Pick out each line below containing "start".

#####

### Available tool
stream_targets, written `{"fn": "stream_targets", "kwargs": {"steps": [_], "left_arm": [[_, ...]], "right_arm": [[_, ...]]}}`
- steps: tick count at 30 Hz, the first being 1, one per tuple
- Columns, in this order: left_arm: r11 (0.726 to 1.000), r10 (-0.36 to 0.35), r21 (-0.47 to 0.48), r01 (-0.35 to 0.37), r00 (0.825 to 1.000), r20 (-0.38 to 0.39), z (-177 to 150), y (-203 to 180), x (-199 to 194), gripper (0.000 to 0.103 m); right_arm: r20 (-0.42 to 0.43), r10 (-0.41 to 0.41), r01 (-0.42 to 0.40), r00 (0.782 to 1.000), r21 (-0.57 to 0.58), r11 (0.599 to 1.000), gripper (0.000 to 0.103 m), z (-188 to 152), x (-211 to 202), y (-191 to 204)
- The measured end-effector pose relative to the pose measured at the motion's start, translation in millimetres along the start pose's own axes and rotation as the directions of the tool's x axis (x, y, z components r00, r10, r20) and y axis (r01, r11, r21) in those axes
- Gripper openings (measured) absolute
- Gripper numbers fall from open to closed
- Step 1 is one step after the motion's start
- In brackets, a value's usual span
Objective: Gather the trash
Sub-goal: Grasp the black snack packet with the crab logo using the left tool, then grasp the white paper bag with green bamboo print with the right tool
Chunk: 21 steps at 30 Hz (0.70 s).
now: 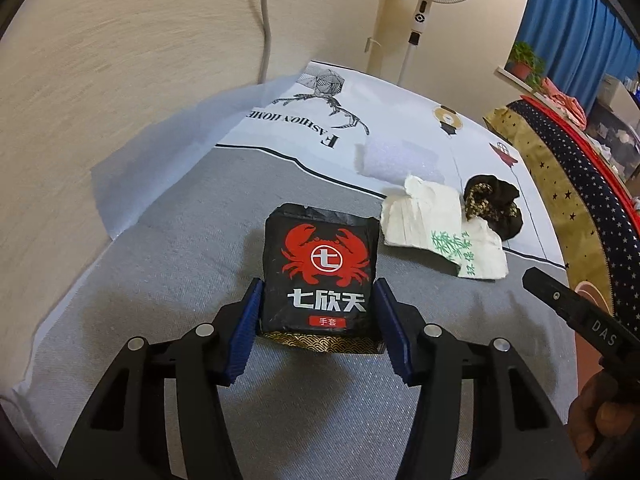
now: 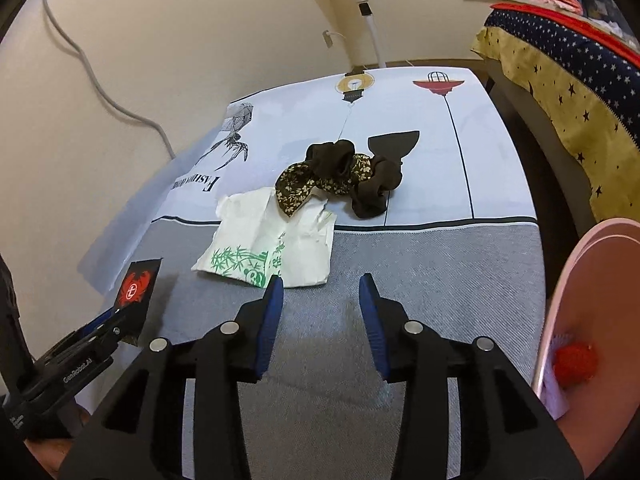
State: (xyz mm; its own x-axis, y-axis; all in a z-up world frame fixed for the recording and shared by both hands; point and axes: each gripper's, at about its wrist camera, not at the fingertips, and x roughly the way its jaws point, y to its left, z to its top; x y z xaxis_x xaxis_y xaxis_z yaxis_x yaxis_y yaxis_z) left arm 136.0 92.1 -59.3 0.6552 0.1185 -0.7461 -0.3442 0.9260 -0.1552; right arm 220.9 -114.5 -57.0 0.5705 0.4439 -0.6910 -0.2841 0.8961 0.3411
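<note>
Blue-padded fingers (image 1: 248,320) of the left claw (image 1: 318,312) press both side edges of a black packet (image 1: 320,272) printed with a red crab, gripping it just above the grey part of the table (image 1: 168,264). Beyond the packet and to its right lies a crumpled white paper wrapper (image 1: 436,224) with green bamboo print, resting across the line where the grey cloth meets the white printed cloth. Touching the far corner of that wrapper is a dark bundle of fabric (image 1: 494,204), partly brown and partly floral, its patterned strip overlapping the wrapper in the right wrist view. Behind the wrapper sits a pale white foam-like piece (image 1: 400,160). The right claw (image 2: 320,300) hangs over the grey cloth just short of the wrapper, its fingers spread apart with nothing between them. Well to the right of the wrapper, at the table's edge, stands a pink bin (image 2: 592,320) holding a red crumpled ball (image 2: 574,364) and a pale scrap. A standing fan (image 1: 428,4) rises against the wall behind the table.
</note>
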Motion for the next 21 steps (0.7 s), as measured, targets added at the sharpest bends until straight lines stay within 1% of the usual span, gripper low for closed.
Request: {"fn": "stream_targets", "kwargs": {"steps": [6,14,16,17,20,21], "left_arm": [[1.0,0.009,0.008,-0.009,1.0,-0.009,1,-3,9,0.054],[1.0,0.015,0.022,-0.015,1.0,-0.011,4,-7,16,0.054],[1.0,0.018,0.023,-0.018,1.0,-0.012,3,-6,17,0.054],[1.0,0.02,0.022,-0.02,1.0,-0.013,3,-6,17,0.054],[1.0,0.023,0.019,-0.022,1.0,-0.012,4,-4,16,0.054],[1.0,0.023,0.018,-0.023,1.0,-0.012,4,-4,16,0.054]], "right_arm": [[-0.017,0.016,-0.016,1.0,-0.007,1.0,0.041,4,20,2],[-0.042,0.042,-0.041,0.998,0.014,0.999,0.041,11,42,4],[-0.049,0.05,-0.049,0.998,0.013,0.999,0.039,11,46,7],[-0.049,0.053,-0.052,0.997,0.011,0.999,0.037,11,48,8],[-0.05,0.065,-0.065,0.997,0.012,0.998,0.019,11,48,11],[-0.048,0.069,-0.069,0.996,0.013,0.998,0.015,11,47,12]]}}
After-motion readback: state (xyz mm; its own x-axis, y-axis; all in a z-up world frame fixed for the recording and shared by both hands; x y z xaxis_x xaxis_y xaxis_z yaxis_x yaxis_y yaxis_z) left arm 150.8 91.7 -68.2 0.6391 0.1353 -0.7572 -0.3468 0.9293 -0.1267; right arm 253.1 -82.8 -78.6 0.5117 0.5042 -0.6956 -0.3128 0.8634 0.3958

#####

**ANSWER TO THE EXERCISE:**
- The measured end-effector pose relative to the pose measured at the motion's start, translation in millimetres along the start pose's own axes and rotation as the directions of the tool's x axis (x, y, z components r00, r10, r20) and y axis (r01, r11, r21) in those axes
- Step 1 is one step after the motion's start

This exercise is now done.